→ EXERCISE INSTRUCTIONS:
A word-for-word transcription of the whole listing is required.

*** Opening THE DATA ***

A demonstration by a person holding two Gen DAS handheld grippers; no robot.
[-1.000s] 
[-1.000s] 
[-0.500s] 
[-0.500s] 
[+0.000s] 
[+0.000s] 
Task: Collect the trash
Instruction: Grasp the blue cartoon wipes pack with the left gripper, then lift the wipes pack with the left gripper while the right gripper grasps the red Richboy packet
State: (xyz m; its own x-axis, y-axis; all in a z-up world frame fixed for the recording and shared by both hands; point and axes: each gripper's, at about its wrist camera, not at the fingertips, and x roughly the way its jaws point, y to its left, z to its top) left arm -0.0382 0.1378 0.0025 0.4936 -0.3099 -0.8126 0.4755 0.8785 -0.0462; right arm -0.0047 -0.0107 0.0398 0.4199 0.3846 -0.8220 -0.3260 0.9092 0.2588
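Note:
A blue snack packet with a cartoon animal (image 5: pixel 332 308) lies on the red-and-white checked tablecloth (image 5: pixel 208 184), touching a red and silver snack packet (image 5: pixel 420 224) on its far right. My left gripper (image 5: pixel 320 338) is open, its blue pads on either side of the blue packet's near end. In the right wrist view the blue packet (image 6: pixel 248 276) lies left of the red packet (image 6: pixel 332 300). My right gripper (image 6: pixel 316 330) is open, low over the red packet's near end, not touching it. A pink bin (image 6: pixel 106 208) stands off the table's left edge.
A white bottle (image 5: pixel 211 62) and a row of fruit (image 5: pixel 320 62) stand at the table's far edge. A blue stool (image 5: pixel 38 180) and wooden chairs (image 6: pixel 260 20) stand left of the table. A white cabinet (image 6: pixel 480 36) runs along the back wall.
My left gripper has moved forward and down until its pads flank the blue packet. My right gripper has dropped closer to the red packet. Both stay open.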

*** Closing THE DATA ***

→ WRITTEN RESPONSE:
A demonstration by a person holding two Gen DAS handheld grippers; no robot.
[-1.000s] 
[-1.000s] 
[-0.500s] 
[-0.500s] 
[+0.000s] 
[+0.000s] 
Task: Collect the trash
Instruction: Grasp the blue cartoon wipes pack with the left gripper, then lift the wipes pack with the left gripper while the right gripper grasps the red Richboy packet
State: (xyz m; its own x-axis, y-axis; all in a z-up world frame fixed for the recording and shared by both hands; point and axes: each gripper's, at about its wrist camera, not at the fingertips, and x roughly the way its jaws point, y to its left, z to its top) left arm -0.0382 0.1378 0.0025 0.4936 -0.3099 -0.8126 0.4755 0.8785 -0.0462; right arm -0.0047 -0.0107 0.0398 0.4199 0.3846 -0.8220 -0.3260 0.9092 0.2588
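Note:
A blue snack packet with a cartoon animal (image 5: pixel 332 308) lies on the red-and-white checked tablecloth (image 5: pixel 208 184), touching a red and silver snack packet (image 5: pixel 420 224) on its far right. My left gripper (image 5: pixel 320 338) is open, its blue pads on either side of the blue packet's near end. In the right wrist view the blue packet (image 6: pixel 248 276) lies left of the red packet (image 6: pixel 332 300). My right gripper (image 6: pixel 316 330) is open, low over the red packet's near end, not touching it. A pink bin (image 6: pixel 106 208) stands off the table's left edge.
A white bottle (image 5: pixel 211 62) and a row of fruit (image 5: pixel 320 62) stand at the table's far edge. A blue stool (image 5: pixel 38 180) and wooden chairs (image 6: pixel 260 20) stand left of the table. A white cabinet (image 6: pixel 480 36) runs along the back wall.
My left gripper has moved forward and down until its pads flank the blue packet. My right gripper has dropped closer to the red packet. Both stay open.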

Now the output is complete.